Analysis of the mechanisms controlling hDlg gene expression.

CAVATORTA, ANA LAURA; GIRI, ADRIANA A.; BANKS, LAWRENCE; GARDIOL, DANIELA

Mar del Plata

Congreso; XLIII Reunión Anual de la Sociedad Argentina de Investigación en Bioquímica y Biología Molecular (SAIB); 2007

Sociedad Argentina de Investigación en Bioquímica y Biología Molecular (SAIB)

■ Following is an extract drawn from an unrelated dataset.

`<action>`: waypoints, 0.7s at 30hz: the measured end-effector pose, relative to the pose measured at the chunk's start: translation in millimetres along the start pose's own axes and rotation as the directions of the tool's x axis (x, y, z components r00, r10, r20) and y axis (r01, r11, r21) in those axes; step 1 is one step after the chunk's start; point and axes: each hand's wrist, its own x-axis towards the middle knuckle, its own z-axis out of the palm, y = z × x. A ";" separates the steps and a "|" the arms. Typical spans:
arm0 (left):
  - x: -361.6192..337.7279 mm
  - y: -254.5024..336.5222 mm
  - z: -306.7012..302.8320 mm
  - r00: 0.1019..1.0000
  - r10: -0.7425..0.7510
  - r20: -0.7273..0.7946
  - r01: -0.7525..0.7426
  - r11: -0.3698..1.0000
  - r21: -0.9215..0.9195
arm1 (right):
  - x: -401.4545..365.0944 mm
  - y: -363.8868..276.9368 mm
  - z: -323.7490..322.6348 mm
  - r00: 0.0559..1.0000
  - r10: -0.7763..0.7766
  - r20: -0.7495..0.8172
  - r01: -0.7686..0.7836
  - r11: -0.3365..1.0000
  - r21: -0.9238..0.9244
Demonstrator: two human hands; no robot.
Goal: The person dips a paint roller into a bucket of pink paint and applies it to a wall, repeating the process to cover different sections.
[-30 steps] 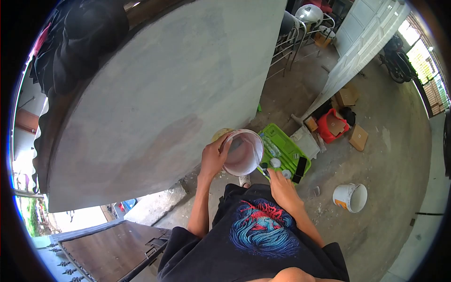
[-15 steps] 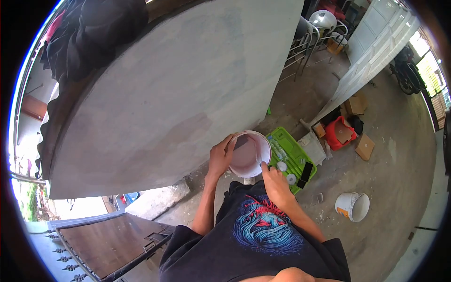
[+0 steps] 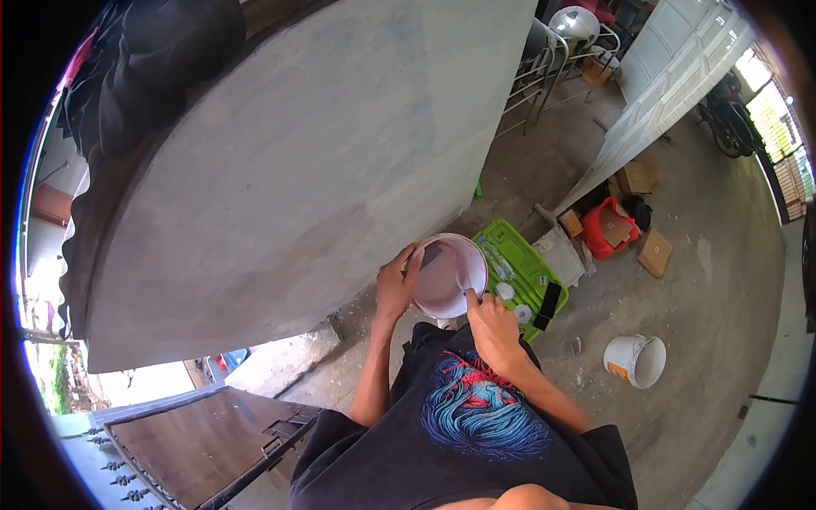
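My left hand (image 3: pixel 397 286) grips the near rim of a small pink-stained bucket (image 3: pixel 445 276), held up in front of my chest with pale pink paint inside. My right hand (image 3: pixel 489 324) is at the bucket's right rim, closed on a thin handle (image 3: pixel 464 283) that reaches down into the paint; its lower end is hidden in the liquid. A large grey plastered wall (image 3: pixel 289 161) stands just beyond the bucket, with a darker patch near its lower part.
A green crate (image 3: pixel 527 263) with bottles, lids and a black object lies on the concrete floor behind the bucket. A white bucket (image 3: pixel 636 360) stands to the right. Red bin (image 3: pixel 605 228), cardboard boxes, chairs, a white panel and a motorbike (image 3: pixel 729 119) lie farther back. A dark gate (image 3: pixel 204 442) is lower left.
My right hand rose from the green crate to the bucket's rim and now holds a handle dipped in the paint. The left hand keeps its grip.
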 end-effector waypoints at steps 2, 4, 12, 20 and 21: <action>0.2 -5.1 1.3 1.000 -0.010 0.001 0.010 1.000 -0.009 | -1.1 1.1 0.4 1.000 -0.001 -0.022 0.000 1.000 -0.011; 1.8 -12.2 3.1 0.998 0.042 -0.043 -0.042 0.999 -0.013 | -2.2 2.9 -0.4 0.999 -0.012 -0.051 0.011 1.000 -0.028; 1.1 -9.1 2.9 1.000 -0.023 -0.016 0.023 0.999 -0.038 | -2.9 8.3 -10.9 0.999 0.004 -0.044 -0.009 0.995 -0.097; -1.2 -9.2 4.6 1.000 -0.029 -0.009 0.029 0.999 -0.043 | -2.4 11.0 -0.6 1.000 0.015 -0.018 -0.016 0.998 -0.062; -1.5 -9.5 4.8 1.000 -0.020 -0.014 0.019 0.999 -0.041 | -2.0 10.6 0.2 1.000 0.025 -0.007 -0.025 0.999 -0.028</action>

There is a great deal of evidence suggesting that hDlg expression is lost during tumour development in different tissues, associated with lack of cell polarity and tissue architecture. However, the mechanisms controlling hDlg expression are not fully understood. We performed the cloning and analysis of the genomic 5´flanking region of hDlg ORF with promoter activity, and determined minimal and cis elements required for efficient transcription. Using RACE techniques, we identified an alternative splicing event in the 5’ UTR of hDlg mRNA. We showed by reporter assays that the Dlg 5’-UTR containing the alternatively-spliced exon interferes with the translation of a downstream ORF, suggesting that this splicing event can contribute to regulate hDlg levels. Moreover, we found within hDlg promoter consensus binding sites for the Snail family of transcription factors that repress the expression of epithelial markers and are up-regulated in tumours. By co-transfection experiments we demonstrated that Snail proteins repressed transcriptional activity of hDlg promoter constructs and, in addition, stable expression of Snail in Caco2 cells leads to a consistently reduction of hDlg protein levels. To assess the direct interaction of Snail proteins with hDlg promoter sequences at the chromatin level, Chromatin immunoprecipitation (CHIP) assays are currently being performed.